**WHAT IS EXPECTED:** The word to look for is "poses". Report every line of the entries below that has it.

Top of PROVIDED MATERIAL

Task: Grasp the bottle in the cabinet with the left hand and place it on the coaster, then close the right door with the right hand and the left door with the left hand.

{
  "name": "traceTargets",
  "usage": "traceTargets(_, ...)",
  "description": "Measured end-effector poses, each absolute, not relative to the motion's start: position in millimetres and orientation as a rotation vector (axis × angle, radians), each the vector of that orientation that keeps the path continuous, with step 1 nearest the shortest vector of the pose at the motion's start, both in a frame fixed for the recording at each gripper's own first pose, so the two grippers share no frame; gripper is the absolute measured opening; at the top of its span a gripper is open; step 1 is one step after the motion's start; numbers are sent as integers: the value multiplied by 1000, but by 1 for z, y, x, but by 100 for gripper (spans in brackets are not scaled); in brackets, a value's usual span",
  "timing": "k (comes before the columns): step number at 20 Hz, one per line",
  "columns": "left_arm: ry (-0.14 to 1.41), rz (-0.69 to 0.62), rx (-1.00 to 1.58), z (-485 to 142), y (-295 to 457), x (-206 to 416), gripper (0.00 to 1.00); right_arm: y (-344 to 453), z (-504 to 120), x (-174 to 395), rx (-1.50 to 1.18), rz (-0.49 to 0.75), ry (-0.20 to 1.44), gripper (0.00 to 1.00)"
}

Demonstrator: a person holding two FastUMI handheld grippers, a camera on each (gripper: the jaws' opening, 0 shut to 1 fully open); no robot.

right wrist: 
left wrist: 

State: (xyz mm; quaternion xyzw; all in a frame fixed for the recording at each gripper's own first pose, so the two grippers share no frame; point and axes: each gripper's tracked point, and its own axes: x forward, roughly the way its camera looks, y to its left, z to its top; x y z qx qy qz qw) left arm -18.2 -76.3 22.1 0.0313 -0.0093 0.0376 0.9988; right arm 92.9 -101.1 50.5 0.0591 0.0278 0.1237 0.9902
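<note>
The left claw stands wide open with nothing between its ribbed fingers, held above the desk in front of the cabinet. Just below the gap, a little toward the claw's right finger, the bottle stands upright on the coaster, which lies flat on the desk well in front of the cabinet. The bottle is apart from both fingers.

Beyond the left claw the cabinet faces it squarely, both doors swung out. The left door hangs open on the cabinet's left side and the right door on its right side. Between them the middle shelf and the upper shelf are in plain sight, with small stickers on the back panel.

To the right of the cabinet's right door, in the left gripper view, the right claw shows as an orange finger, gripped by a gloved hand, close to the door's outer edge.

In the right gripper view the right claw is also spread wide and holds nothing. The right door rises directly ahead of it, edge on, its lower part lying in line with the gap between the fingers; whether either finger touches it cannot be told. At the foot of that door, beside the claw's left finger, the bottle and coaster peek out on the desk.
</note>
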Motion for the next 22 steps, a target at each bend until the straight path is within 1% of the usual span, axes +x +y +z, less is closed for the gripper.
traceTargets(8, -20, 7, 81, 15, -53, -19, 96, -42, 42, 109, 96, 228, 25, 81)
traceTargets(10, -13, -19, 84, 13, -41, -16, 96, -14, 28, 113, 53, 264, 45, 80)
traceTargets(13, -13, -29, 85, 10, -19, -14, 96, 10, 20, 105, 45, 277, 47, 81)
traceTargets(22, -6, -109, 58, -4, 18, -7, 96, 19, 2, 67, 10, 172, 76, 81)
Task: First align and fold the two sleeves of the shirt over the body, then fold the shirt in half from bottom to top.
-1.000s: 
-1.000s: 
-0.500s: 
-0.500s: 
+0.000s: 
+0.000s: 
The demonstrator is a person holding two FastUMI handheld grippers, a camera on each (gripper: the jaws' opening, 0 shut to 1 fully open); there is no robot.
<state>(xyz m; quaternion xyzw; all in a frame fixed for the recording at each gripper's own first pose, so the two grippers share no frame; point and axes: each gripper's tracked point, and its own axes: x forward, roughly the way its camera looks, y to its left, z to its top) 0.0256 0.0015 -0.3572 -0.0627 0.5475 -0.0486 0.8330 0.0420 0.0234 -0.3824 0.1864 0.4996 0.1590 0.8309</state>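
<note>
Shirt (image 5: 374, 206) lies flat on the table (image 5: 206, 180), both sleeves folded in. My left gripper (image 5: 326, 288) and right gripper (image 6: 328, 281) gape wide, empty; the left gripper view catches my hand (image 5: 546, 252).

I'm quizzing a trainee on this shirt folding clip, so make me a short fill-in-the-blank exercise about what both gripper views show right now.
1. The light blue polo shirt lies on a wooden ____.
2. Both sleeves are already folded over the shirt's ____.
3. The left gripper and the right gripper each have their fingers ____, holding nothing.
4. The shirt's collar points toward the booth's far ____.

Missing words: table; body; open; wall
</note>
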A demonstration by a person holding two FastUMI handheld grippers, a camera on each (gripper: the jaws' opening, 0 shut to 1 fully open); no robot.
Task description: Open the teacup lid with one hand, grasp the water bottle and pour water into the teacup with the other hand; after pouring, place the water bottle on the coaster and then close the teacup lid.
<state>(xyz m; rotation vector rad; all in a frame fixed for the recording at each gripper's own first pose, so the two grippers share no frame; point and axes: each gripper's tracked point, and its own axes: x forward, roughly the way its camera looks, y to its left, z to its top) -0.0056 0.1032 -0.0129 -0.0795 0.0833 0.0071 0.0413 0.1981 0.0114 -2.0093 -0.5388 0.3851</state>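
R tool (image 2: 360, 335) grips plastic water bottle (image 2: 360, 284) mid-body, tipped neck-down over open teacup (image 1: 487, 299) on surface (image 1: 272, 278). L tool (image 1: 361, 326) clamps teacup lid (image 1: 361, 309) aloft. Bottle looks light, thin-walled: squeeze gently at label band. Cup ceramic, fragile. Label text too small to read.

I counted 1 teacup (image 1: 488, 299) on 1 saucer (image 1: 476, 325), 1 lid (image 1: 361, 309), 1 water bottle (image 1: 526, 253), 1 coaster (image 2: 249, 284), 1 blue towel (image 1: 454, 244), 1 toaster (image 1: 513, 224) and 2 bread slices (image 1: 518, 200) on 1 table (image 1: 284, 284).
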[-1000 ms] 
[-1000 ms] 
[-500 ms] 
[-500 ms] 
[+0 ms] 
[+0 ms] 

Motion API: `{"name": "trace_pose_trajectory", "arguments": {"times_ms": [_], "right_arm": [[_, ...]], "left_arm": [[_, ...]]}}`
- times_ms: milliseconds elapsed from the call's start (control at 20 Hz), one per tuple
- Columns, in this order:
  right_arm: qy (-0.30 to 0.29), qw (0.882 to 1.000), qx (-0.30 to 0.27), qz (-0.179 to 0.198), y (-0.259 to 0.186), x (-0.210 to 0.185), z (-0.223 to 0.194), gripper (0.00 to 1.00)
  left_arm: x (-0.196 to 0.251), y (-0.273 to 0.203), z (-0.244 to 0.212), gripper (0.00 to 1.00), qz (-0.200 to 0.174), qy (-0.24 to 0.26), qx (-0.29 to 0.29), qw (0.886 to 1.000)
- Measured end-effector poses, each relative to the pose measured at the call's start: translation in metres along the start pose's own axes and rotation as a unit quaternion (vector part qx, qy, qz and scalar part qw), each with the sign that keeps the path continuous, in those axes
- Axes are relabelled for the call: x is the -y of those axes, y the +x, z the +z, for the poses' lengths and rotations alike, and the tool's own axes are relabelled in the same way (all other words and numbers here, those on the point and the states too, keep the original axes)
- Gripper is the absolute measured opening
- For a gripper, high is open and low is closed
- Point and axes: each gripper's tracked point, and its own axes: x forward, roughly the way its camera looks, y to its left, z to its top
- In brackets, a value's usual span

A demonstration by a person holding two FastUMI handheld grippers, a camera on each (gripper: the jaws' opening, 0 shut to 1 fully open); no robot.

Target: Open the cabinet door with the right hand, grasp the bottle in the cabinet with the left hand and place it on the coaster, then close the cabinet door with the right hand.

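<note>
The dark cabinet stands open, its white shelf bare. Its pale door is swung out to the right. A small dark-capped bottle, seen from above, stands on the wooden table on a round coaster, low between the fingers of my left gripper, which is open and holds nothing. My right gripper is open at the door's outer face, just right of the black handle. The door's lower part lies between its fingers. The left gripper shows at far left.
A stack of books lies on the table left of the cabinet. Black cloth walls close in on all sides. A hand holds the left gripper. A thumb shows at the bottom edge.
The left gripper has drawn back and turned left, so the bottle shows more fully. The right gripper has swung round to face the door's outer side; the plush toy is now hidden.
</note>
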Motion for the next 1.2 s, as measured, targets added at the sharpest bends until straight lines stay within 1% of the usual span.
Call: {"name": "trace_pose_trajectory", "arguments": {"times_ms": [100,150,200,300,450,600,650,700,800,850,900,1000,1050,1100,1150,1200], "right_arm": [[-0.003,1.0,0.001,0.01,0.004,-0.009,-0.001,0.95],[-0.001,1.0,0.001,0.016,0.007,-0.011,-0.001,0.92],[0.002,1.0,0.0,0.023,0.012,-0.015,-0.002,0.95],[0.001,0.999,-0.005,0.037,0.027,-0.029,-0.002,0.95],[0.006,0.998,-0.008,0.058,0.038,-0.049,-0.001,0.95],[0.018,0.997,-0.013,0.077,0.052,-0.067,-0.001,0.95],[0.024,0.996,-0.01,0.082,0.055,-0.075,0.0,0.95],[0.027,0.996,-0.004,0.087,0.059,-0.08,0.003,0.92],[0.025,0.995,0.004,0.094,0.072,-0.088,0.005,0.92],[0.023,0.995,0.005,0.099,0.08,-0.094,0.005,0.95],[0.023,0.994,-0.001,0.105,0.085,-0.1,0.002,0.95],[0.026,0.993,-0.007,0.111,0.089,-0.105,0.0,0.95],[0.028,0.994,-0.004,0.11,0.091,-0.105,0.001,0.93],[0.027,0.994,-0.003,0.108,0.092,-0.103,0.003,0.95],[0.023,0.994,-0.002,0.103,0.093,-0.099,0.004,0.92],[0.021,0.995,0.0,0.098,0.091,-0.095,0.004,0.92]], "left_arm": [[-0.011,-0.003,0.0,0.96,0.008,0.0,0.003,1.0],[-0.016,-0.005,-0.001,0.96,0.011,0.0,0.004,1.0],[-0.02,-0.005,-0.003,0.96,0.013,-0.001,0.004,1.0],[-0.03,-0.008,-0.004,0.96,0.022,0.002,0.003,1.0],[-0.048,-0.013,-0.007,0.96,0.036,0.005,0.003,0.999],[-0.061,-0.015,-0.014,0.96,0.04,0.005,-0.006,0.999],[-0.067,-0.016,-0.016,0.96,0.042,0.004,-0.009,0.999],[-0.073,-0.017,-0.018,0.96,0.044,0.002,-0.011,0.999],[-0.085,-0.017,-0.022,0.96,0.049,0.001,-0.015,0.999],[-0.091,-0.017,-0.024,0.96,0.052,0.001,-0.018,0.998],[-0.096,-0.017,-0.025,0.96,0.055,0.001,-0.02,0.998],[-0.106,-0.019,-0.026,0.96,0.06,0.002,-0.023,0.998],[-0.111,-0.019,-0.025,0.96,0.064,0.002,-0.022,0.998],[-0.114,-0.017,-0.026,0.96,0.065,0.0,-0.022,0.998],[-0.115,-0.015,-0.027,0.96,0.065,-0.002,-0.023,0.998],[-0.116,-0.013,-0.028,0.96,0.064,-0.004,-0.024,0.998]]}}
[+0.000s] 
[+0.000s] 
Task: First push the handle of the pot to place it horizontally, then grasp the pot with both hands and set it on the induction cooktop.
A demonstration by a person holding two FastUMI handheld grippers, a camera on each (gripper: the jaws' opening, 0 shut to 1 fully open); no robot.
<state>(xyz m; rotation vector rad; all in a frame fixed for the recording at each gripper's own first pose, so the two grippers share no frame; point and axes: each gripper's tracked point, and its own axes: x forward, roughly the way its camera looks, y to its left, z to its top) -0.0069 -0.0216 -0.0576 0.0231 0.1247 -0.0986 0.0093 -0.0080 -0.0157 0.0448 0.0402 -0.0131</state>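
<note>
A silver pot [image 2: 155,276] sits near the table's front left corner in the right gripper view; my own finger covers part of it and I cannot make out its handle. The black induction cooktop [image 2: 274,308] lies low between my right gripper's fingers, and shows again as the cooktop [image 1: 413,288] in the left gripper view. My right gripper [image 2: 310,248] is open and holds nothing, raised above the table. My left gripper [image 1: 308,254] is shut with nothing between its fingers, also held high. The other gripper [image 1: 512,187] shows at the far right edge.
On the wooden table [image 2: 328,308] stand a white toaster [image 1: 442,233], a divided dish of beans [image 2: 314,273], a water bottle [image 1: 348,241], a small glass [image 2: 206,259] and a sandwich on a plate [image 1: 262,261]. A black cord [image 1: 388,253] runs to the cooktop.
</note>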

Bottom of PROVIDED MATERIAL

**TASK RESULT:**
  "description": "Measured end-effector poses, each absolute, not relative to the motion's start: position in millimetres and orientation as a rotation vector (axis × angle, radians), each the vector of that orientation that keeps the path continuous, with step 1 nearest the shortest vector of the pose at the motion's start, both in a frame fixed for the recording at each gripper's own first pose, so the two grippers share no frame; gripper is the absolute measured opening; at the top of its span a gripper is open; step 1 is one step after the motion's start; numbers are sent as integers: the value multiplied by 1000, but by 1 for z, y, x, but by 100 for gripper (spans in brackets are not scaled); in brackets, a value's usual span",
- Measured end-effector poses, each relative to the pose measured at the call's start: translation in metres along the start pose's own axes and rotation as a unit quaternion (vector part qx, qy, qz and scalar part qw), each with the sign that keeps the path continuous, in those axes
- Axes are relabelled for the call: x is the -y of those axes, y the +x, z the +z, for the poses' lengths and rotations alike, and the tool's own axes are relabelled in the same way (all other words and numbers here, those on the point and the states too, keep the original axes)

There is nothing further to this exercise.